## What this task involves:
From the first line to the last, copy the listing exactly and omit the images.

## Source material:

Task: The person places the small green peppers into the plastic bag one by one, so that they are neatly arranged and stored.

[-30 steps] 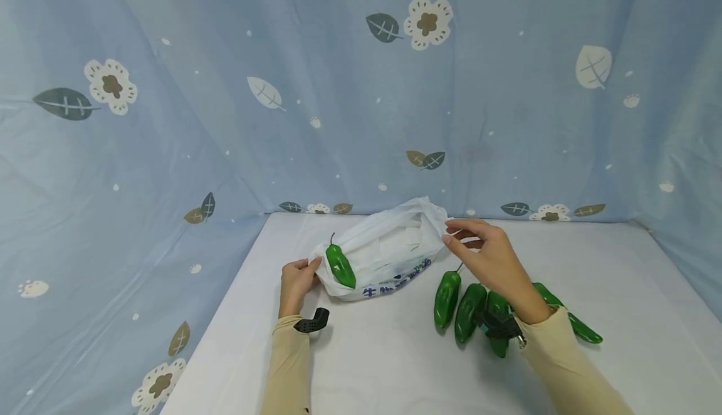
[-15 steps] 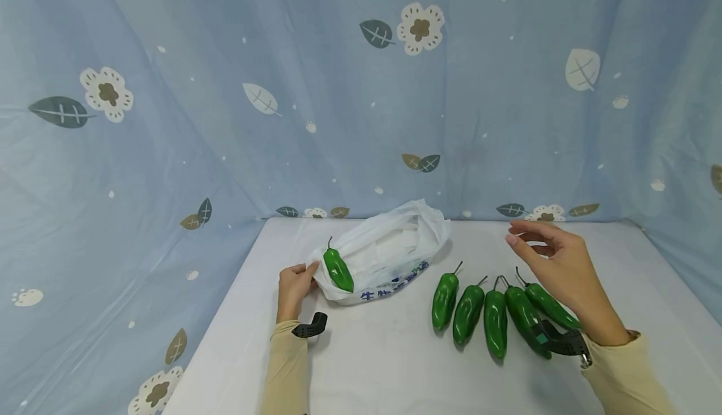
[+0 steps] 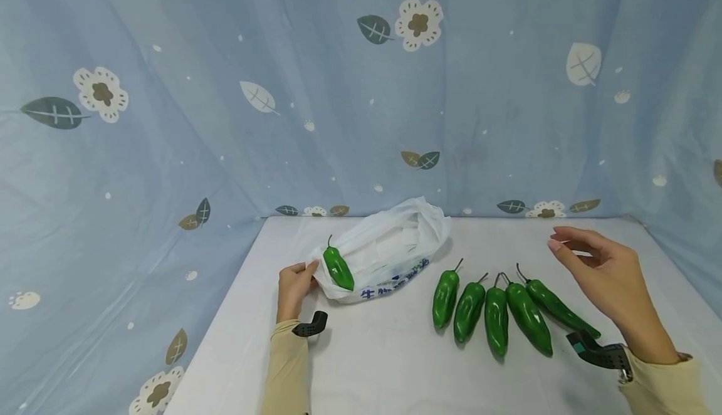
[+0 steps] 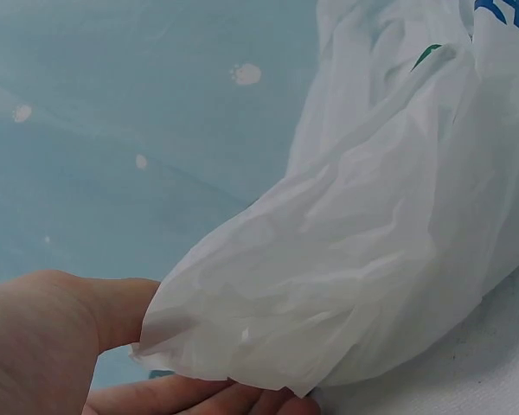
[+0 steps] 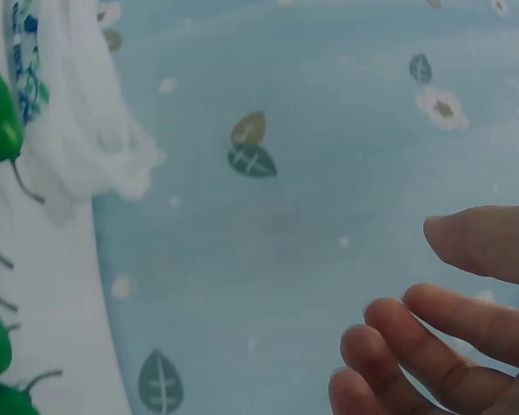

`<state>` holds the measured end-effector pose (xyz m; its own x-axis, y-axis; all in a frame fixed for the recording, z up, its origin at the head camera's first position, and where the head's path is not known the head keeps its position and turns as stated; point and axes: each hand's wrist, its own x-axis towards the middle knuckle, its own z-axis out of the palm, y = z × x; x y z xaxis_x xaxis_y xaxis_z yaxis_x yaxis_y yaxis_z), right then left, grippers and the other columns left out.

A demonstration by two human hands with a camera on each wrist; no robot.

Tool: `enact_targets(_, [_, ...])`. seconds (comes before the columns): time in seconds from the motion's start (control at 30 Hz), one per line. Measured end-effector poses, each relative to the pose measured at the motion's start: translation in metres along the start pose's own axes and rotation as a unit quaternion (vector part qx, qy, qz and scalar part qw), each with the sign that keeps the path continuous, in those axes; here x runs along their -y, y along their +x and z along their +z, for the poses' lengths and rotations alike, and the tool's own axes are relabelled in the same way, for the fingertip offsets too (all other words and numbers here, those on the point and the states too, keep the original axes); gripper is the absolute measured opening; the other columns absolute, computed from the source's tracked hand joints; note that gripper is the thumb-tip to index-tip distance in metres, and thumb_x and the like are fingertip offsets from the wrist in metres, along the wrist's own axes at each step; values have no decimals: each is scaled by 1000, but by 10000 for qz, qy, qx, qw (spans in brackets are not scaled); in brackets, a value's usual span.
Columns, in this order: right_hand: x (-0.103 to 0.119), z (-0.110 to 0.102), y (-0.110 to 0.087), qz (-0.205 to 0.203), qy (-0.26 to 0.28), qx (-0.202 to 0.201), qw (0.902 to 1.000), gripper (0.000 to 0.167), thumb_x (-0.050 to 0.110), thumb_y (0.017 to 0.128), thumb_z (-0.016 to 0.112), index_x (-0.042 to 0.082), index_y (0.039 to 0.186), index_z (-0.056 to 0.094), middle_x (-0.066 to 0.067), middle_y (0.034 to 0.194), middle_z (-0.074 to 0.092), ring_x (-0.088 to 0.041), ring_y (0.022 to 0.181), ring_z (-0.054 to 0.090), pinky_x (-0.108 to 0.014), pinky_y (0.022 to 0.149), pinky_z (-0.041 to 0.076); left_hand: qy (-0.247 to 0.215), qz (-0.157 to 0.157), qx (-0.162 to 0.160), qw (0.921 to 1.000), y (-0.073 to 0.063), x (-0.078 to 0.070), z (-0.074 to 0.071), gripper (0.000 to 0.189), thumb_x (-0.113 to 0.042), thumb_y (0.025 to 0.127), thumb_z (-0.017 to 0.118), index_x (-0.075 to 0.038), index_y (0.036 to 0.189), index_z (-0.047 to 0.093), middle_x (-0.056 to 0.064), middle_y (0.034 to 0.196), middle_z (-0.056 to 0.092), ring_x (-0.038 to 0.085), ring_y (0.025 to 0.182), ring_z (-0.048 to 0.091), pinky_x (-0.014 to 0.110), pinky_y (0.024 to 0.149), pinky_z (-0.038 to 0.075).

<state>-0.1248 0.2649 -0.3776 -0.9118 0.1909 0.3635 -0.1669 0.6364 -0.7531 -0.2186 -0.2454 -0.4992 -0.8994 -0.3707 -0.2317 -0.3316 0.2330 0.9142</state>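
A white plastic bag [image 3: 389,249] with blue printing lies with its mouth spread at the back middle of the table. My left hand [image 3: 294,286] pinches its left edge between thumb and fingers; the left wrist view shows the thin plastic [image 4: 329,285] bunched there. One green pepper [image 3: 338,268] lies at the bag's left end, just inside the rim. To the right, several more green peppers [image 3: 496,322] lie side by side in a fan, stems away from me. My right hand [image 3: 606,271] hovers right of them, fingers loosely bent and apart from the thumb, holding nothing.
A white cloth covers the table [image 3: 372,352]. Behind and at the sides hangs a blue curtain [image 3: 338,89] with flower and leaf prints. Each wrist carries a small black camera, the right one [image 3: 598,349] close to the rightmost pepper.
My right hand has let go of the bag's right edge and moved right, past the row of peppers, which now shows fully. The left hand keeps its hold on the bag.
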Motion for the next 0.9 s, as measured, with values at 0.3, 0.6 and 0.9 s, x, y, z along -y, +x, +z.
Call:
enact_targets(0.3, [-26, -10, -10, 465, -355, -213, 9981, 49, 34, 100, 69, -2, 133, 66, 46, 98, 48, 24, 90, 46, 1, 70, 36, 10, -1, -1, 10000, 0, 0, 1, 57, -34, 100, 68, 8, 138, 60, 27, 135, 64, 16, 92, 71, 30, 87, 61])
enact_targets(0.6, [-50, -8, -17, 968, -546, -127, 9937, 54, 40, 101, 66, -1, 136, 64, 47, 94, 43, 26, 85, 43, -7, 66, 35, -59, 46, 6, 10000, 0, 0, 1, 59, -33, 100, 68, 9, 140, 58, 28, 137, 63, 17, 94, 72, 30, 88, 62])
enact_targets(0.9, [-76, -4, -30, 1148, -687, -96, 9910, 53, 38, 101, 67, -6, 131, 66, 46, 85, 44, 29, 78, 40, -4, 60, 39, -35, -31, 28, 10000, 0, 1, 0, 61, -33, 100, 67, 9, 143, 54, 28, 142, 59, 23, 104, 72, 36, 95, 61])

## Solved problem:
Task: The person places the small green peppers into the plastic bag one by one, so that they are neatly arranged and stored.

[-30 steps] 
[-15 steps] 
[+0 steps] 
[+0 steps] 
[+0 steps] 

`<state>` holds the measured end-effector pose (xyz m; its own x-axis, y-axis; all in a frame fixed for the recording, z up, its origin at the head camera's first position, and where the head's path is not known the head keeps its position and turns as stated; point and axes: each hand's wrist, its own x-axis towards the middle knuckle, its own z-axis out of the palm, y = z × x; x y z xaxis_x xaxis_y xaxis_z yaxis_x yaxis_y yaxis_z), right then left, grippers and the other columns left out.

A demonstration by two human hands with a camera on each wrist; no robot.

Tool: `enact_targets(_, [_, ...])`. seconds (comes before the columns): time in seconds from the motion's start (control at 30 Hz), one per line. Measured end-effector poses, each relative to the pose measured at the motion's start: translation in metres along the start pose's own axes and rotation as a unit quaternion (vector part qx, qy, qz and scalar part qw), each with the sign that keeps the path continuous, in those axes; here x runs along their -y, y along their +x and z along their +z, for the poses' lengths and rotations alike, and the tool's own axes are relabelled in the same way, for the fingertip offsets too (all other words and numbers here, those on the point and the states too, keep the original axes); gripper is the absolute measured opening; the other columns absolute, computed from the source's tracked hand joints; note that gripper is the thumb-tip to index-tip distance in metres, and thumb_x and the like are fingertip offsets from the wrist in metres, along the wrist's own axes at each step; values have no decimals: each is scaled by 1000, but by 10000 for qz, qy, qx, qw (spans in brackets are not scaled); in brackets, a value's usual span.
Columns, in this order: right_hand: x (-0.103 to 0.119), z (-0.110 to 0.102), y (-0.110 to 0.087), qz (-0.205 to 0.203), qy (-0.26 to 0.28), qx (-0.202 to 0.201), qw (0.902 to 1.000), gripper (0.000 to 0.167), thumb_x (-0.050 to 0.110), thumb_y (0.017 to 0.128), thumb_z (-0.016 to 0.112), index_x (-0.042 to 0.082), index_y (0.039 to 0.186), index_z (-0.056 to 0.094), middle_x (-0.066 to 0.067), middle_y (0.034 to 0.194), middle_z (-0.074 to 0.092), ring_x (-0.088 to 0.041), ring_y (0.022 to 0.181), ring_z (-0.054 to 0.090), pinky_x (-0.108 to 0.014), pinky_y (0.022 to 0.149), pinky_z (-0.041 to 0.076); left_hand: qy (-0.247 to 0.215), qz (-0.157 to 0.157), qx (-0.162 to 0.160), qw (0.921 to 1.000), y (-0.073 to 0.063), x (-0.078 to 0.070), z (-0.074 to 0.071), gripper (0.000 to 0.189), thumb_x (-0.113 to 0.042), thumb_y (0.025 to 0.127), thumb_z (-0.017 to 0.118), index_x (-0.075 to 0.038), index_y (0.036 to 0.189), index_z (-0.047 to 0.093), middle_x (-0.056 to 0.064), middle_y (0.034 to 0.196), middle_z (-0.056 to 0.092), ring_x (-0.038 to 0.085), ring_y (0.025 to 0.182), ring_z (-0.048 to 0.091), pinky_x (-0.014 to 0.110), pinky_y (0.024 to 0.149), pinky_z (-0.038 to 0.075).

<state>-0.1248 0.2649 -0.3776 -0.9118 0.1909 0.3635 -0.1669 0.6364 -0.7531 -0.2186 -0.2454 -0.4992 -0.8994 -0.3707 -0.2317 -0.3316 0.2330 0.9142</state>
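A white plastic bag [image 3: 389,249] with blue printing lies with its mouth spread at the back middle of the table. My left hand [image 3: 294,286] pinches its left edge between thumb and fingers; the left wrist view shows the thin plastic [image 4: 329,285] bunched there. One green pepper [image 3: 338,268] lies at the bag's left end, just inside the rim. To the right, several more green peppers [image 3: 496,322] lie side by side in a fan, stems away from me. My right hand [image 3: 606,271] hovers right of them, fingers loosely bent and apart from the thumb, holding nothing.
A white cloth covers the table [image 3: 372,352]. Behind and at the sides hangs a blue curtain [image 3: 338,89] with flower and leaf prints. Each wrist carries a small black camera, the right one [image 3: 598,349] close to the rightmost pepper.
My right hand has let go of the bag's right edge and moved right, past the row of peppers, which now shows fully. The left hand keeps its hold on the bag.
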Motion for the next 0.9 s, as measured, with values at 0.3, 0.6 and 0.9 s, x, y, z along -y, +x, +z.
Call:
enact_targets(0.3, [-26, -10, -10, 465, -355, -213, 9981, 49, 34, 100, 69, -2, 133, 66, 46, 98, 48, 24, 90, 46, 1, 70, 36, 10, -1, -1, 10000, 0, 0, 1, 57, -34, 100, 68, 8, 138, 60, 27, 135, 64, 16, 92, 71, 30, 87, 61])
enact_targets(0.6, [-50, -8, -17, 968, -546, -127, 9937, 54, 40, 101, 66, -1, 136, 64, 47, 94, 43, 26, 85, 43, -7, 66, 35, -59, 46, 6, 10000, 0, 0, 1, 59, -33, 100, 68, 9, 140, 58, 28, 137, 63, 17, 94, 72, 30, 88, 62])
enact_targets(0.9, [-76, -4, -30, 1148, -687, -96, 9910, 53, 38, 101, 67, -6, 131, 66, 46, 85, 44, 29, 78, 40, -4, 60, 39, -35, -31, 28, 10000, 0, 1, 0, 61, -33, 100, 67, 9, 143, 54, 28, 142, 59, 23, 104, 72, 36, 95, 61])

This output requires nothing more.